(R.P.) Immediatamente, come suole, si sono cristallizzati i due partiti contrapposti: la lega Zampariniana dell’amore e la cellula anti-zampariniana del rancore. A un minuto dal fischio finale della catastrofica (eh sì) elimininazione col Thun, i primi hanno fatto spallucce: che volete che sia, mentre i secondi hanno invocato l’irrogazione di pene e anatemi sul capo del “tiranno” friulano. Chi scrive pensa che il Palermo abbia messo in campo una bruttissima doppia prestazione, a causa di difetti macroscopici: alcuni emendabili, altri no. Cosa si può correggere? Soprattutto è urgente rinunciare alla scellerata difesa a tre che conduce Cassani e Balzaretti in lande desolate e lascia il centrocampo in balìa della superiorità numerica altrui. La rete degli svizzeri è nata da un movimento di confusione organizzata, peraltro tipico di chi non si trovi a suo agio col modulo. E non è una questione di abitudine, ma di sagacia o follia tattica.
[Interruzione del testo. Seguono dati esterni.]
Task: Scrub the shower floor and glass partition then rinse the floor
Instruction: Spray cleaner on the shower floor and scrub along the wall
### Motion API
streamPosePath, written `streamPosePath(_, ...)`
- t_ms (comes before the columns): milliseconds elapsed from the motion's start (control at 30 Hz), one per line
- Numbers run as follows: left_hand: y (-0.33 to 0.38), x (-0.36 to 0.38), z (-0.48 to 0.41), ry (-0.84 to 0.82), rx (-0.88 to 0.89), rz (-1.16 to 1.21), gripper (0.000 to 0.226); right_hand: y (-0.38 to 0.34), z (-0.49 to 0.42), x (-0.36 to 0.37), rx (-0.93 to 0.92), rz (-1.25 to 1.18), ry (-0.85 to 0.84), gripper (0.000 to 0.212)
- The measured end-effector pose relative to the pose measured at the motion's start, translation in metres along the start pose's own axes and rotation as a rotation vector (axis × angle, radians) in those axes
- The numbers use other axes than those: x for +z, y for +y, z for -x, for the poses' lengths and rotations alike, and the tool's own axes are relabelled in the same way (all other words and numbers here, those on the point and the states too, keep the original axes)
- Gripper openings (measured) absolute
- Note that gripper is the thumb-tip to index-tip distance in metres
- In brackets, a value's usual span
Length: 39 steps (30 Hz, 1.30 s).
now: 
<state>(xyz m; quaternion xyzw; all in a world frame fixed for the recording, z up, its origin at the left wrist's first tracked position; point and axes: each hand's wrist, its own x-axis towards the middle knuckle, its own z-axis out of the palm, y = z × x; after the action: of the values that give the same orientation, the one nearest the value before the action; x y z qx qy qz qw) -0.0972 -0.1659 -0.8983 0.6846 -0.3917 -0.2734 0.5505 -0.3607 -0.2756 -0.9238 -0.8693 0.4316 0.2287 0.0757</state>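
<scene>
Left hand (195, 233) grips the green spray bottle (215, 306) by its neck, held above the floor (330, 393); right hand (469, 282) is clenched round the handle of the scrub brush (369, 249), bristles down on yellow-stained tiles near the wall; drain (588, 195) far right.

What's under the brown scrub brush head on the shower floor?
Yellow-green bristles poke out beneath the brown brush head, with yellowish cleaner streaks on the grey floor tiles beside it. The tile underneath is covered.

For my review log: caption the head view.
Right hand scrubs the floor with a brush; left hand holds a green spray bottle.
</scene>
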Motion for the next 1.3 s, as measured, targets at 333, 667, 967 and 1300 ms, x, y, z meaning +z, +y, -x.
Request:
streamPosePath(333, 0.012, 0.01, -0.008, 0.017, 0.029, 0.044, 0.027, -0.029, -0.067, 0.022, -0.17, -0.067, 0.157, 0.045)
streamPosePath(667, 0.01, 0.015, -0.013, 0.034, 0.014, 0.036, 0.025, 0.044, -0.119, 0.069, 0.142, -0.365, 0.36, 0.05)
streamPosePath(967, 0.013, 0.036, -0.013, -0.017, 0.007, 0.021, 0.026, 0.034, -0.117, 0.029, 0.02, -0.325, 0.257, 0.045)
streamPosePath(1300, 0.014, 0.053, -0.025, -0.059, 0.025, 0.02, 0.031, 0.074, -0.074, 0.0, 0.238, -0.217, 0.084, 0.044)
Il Palermo di Pioli non sarà mai il Palermo di Rossi. E’ un guadagno? A noi pare che la coperta sia corta nel senso opposto. Quella squadra attaccava, divertiva, giocava e subiva. Questa si affida al contropiede: tutti dietro la linea della palla e ripartiamo. Segnerà di meno, illuminerà la scena di meno, e per ora non è affatto solida. In effetti, dovremmo parlare di coperta sfondata più che corta. I giocatori di maggiore talento e rappresentanza sembrano depressi, come avviluppati in una ragnatela di malinconia. Siamo sicuri che seguano Pioli al cento per cento e che non ci sia l’ombra del rimpianto? Siamo certi dell’impenetrabilità dello spogliatoio?
La traversata di Delio non fu tutta rose e fiori, bisogna ammetterlo per amore di verità. Ma c’erano passione e identità nell’esperienza di un allenatore-galantuomo, capace di incantare, al netto di clamorosi e deprecabili rovesci. L’esodo per la finale di Coppa avrebbe forse dovuto suggerire altre scelte. “Solo l’inizio”, recita la reclame rosanero per le strade. Speriamo e incrociamo le dita. Speriamo davvero che la scoppola svizzera non sia l’alba di un fallimento.